**PROBLEM STATEMENT**:
Could the listing be repeated exactly, with every picture dropped?

**DATA**:

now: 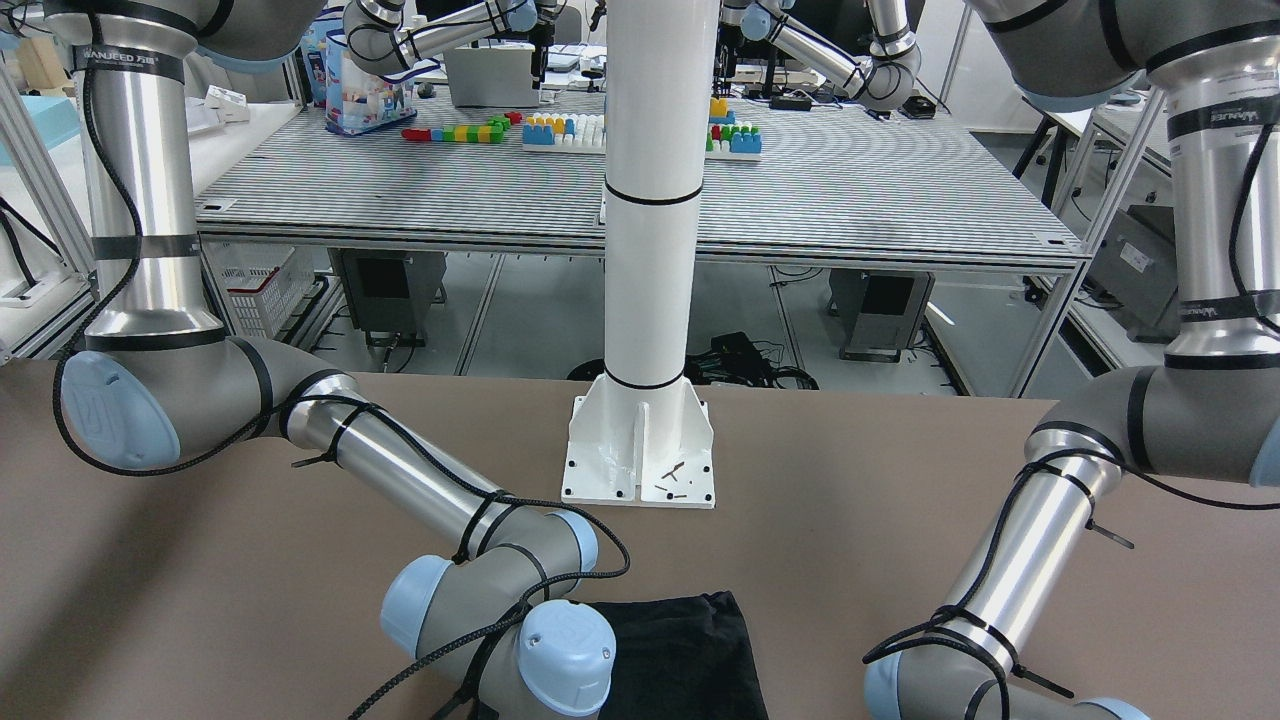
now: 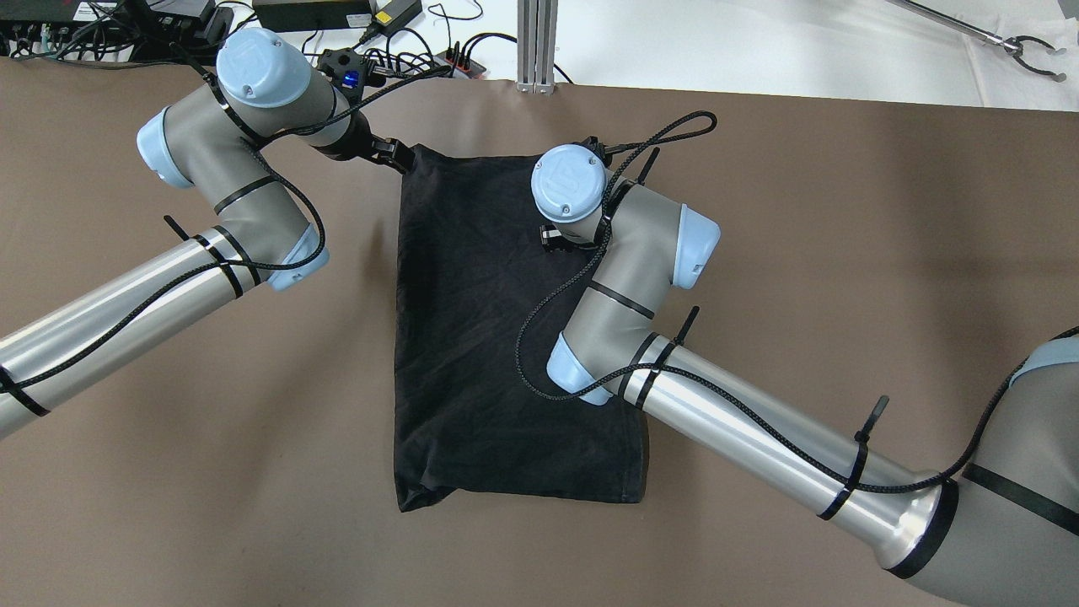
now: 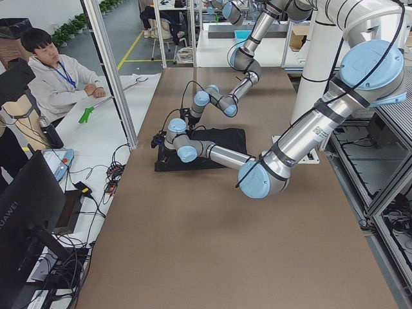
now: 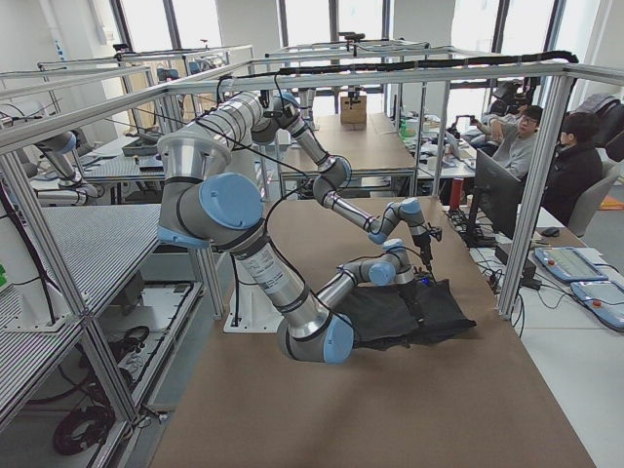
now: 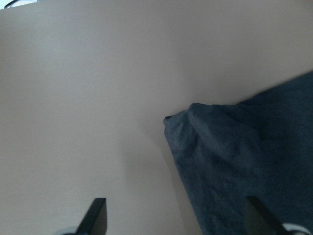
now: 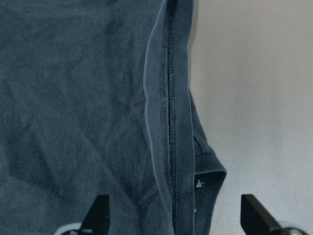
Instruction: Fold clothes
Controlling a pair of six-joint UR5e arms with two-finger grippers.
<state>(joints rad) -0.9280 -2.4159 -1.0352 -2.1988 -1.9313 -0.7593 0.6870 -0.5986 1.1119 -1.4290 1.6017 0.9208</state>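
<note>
Fold partly done, by the look of it: the black rectangular soft-fabric cloth (image 2: 472, 337) lies as a narrow, wrinkled oblong with stacked layers along one side, so at least one fold seems made. A further fold or squaring-up is probably left, and neither arm has a grip yet. Left gripper (image 5: 177, 218): fingers (image 5: 98, 218) spread wide with nothing between them. One tip is over bare table, the other over the cloth's edge, and the cloth's corner lies just ahead. Contact can't be judged. Right gripper (image 6: 176, 215): fingers (image 6: 98, 215) equally wide and not holding anything. They straddle the stitched hem, which runs straight away from the wrist with a lower layer's corner poking out beside it. Whether the tips press the fabric can't be told. From overhead, the left gripper sits at the cloth's far left corner. The right wrist hangs over the far right part and hides that corner. The cloth lies flat mid-table on the brown table top (image 2: 843, 211), between the two arms. It is on the operators' side of the white pole's base plate (image 1: 640, 470) and apart from it.
</note>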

**SOLVED EXERCISE**:
now: 
now: 
now: 
now: 
now: 
now: 
Instruction: Fold clothes
Controlling a pair of six-joint UR5e arms with two-finger grippers.
<state>(joints rad) -0.9280 -2.4159 -1.0352 -2.1988 -1.9313 -0.7593 0.6870 -0.5986 1.1119 -1.4290 1.6017 0.9208</state>
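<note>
Fold partly done, by the look of it: the black rectangular soft-fabric cloth (image 2: 472, 337) lies as a narrow, wrinkled oblong with stacked layers along one side, so at least one fold seems made. A further fold or squaring-up is probably left, and neither arm has a grip yet. Left gripper (image 5: 177, 218): fingers (image 5: 98, 218) spread wide with nothing between them. One tip is over bare table, the other over the cloth's edge, and the cloth's corner lies just ahead. Contact can't be judged. Right gripper (image 6: 176, 215): fingers (image 6: 98, 215) equally wide and not holding anything. They straddle the stitched hem, which runs straight away from the wrist with a lower layer's corner poking out beside it. Whether the tips press the fabric can't be told. From overhead, the left gripper sits at the cloth's far left corner. The right wrist hangs over the far right part and hides that corner. The cloth lies flat mid-table on the brown table top (image 2: 843, 211), between the two arms. It is on the operators' side of the white pole's base plate (image 1: 640, 470) and apart from it.
</note>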

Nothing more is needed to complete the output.